- [EXERCISE PROMPT]:
Your task is to write out the entire listing exactly, omitting its pictures.

- [DATA EXTRACT]:
○ ○ ○ ○
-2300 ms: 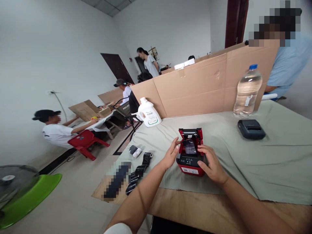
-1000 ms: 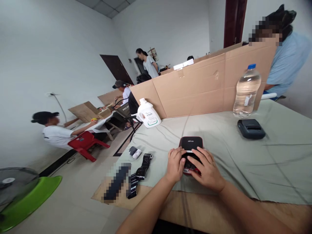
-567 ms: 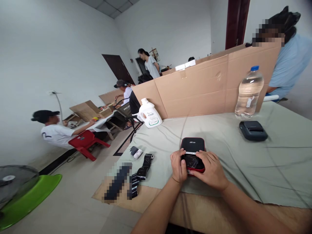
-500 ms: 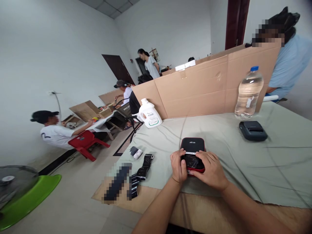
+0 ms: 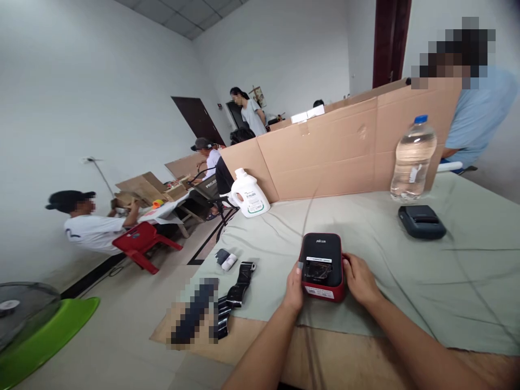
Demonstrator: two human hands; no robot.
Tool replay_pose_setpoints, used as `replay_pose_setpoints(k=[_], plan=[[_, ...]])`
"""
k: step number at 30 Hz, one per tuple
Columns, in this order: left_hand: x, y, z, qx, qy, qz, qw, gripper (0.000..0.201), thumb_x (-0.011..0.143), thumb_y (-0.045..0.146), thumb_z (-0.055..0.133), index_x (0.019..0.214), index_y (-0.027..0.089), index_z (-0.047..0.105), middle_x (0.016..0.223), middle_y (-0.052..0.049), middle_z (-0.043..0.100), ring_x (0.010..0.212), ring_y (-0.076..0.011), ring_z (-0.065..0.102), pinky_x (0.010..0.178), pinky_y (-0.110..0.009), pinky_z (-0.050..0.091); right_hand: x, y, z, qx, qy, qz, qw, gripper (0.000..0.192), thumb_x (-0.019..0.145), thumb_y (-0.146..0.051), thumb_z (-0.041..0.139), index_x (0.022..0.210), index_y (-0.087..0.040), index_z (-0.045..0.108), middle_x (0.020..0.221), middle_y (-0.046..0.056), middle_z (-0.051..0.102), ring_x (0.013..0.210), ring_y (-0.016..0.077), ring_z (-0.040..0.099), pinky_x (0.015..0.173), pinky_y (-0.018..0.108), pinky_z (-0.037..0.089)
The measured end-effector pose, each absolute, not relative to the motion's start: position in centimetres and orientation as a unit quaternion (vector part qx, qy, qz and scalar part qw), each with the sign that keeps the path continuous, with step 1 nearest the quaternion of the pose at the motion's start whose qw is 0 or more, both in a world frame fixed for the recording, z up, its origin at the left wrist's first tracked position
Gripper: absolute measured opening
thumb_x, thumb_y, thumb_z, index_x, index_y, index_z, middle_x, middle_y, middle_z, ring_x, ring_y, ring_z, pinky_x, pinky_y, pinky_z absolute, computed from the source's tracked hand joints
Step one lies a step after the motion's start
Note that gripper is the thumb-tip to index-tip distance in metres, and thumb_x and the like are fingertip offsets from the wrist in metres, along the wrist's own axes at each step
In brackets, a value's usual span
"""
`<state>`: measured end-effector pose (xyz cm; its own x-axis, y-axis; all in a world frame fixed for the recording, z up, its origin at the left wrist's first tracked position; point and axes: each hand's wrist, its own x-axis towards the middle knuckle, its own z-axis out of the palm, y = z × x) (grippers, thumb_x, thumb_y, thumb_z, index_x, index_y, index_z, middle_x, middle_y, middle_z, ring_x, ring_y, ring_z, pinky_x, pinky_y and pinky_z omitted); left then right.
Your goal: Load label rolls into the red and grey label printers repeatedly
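A red-and-black box-shaped device, seemingly a portable label printer, sits in front of me at the cloth's near side. A white strip and a dark glossy patch show on its top, and a white label is on its near red face. My left hand grips its left side, with the fingers partly hidden along the edge. On the opposite side, my right hand holds the right edge, fingertips curled behind it. Whether the device is lifted off the cloth I cannot tell.
Left lie an unrolled black strip roll and small grey-and-white rolls. A white jug, a water bottle and a dark printer-like device stand farther back. A cardboard partition borders the cloth-covered table. Other people sit beyond.
Both hands have moved from the device's top to its sides. Its near red face now shows, with the device slightly turned or tilted.
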<state>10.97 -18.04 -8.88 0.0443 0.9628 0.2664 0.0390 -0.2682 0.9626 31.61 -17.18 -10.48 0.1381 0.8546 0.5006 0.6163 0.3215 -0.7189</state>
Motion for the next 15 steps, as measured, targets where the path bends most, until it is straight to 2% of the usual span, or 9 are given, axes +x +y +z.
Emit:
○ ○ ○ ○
- [REPLY]:
-2300 ms: 
-1000 ms: 
-567 ms: 
-500 ms: 
+0 ms: 
Demonstrator: two human hands; no robot.
Tool replay_pose_setpoints, used as `replay_pose_setpoints(k=[_], plan=[[_, ...]])`
"""
k: step number at 30 Hz, one per tuple
Columns, in this order: left_hand: x, y, z, qx, qy, qz, qw, gripper (0.000..0.201), thumb_x (-0.011..0.143), thumb_y (-0.045..0.146), thumb_z (-0.055..0.133), index_x (0.019..0.214), index_y (-0.027..0.089), index_z (-0.047..0.105), middle_x (0.016..0.223), middle_y (-0.052..0.049), middle_z (-0.043..0.100), ring_x (0.010..0.212), ring_y (-0.076..0.011), ring_z (-0.065..0.102), pinky_x (0.010..0.178), pinky_y (-0.110..0.009), pinky_z (-0.050..0.091); right_hand: x, y, z, qx, qy, qz, qw, gripper (0.000..0.192), thumb_x (-0.019..0.145), thumb_y (-0.146..0.051), thumb_z (-0.041..0.139), index_x (0.022..0.210), index_y (-0.087..0.040), index_z (-0.045..0.108), middle_x (0.020..0.221), middle_y (-0.046..0.056), middle_z (-0.051..0.102), ring_x (0.013..0.210), ring_y (-0.016..0.077), ring_z (-0.040..0.099), pinky_x (0.015..0.173), pinky_y (-0.018..0.108), pinky_z (-0.037..0.089)
The measured end-effector pose, each absolute, not relative to the motion's start: position in centimetres and orientation as a unit quaternion (vector part qx, qy, qz and scalar part qw), each with the sign that keeps the path continuous, with step 1 nearest the quaternion of the pose at the motion's start whose qw is 0 or more, both in a world frame fixed for the recording, z up, its origin at the left wrist's first tracked position
Gripper: absolute measured opening
thumb_x, thumb_y, thumb_z, index_x, index_y, index_z, middle_x, middle_y, middle_z, ring_x, ring_y, ring_z, pinky_x, pinky_y, pinky_z absolute, computed from the source's tracked hand joints
Step one lies a step after the motion's start
Note that gripper is the thumb-tip to index-tip distance in metres, and thumb_x and the like are fingertip offsets from the wrist in metres, along the wrist's own axes at each step
In brackets, a value's usual span
"""
`<state>`: measured end-effector pose (xyz cm; its own x-axis, y-axis; all in a world frame fixed for the recording, z up, its origin at the left wrist's first tracked position; point and axes: each hand's wrist, its own x-axis towards the middle knuckle, its own z-axis out of the palm, y = z × x) (grippers, thumb_x, thumb_y, thumb_z, index_x, index_y, index_z, middle_x, middle_y, middle_z, ring_x, ring_y, ring_z, pinky_x, pinky_y and pinky_z omitted); left then right.
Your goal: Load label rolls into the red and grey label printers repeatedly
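A red-and-black box-shaped device, seemingly a portable label printer, sits in front of me at the cloth's near side. A white strip and a dark glossy patch show on its top, and a white label is on its near red face. My left hand grips its left side, with the fingers partly hidden along the edge. On the opposite side, my right hand holds the right edge, fingertips curled behind it. Whether the device is lifted off the cloth I cannot tell.
Left lie an unrolled black strip roll and small grey-and-white rolls. A white jug, a water bottle and a dark printer-like device stand farther back. A cardboard partition borders the cloth-covered table. Other people sit beyond.
Both hands have moved from the device's top to its sides. Its near red face now shows, with the device slightly turned or tilted.
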<state>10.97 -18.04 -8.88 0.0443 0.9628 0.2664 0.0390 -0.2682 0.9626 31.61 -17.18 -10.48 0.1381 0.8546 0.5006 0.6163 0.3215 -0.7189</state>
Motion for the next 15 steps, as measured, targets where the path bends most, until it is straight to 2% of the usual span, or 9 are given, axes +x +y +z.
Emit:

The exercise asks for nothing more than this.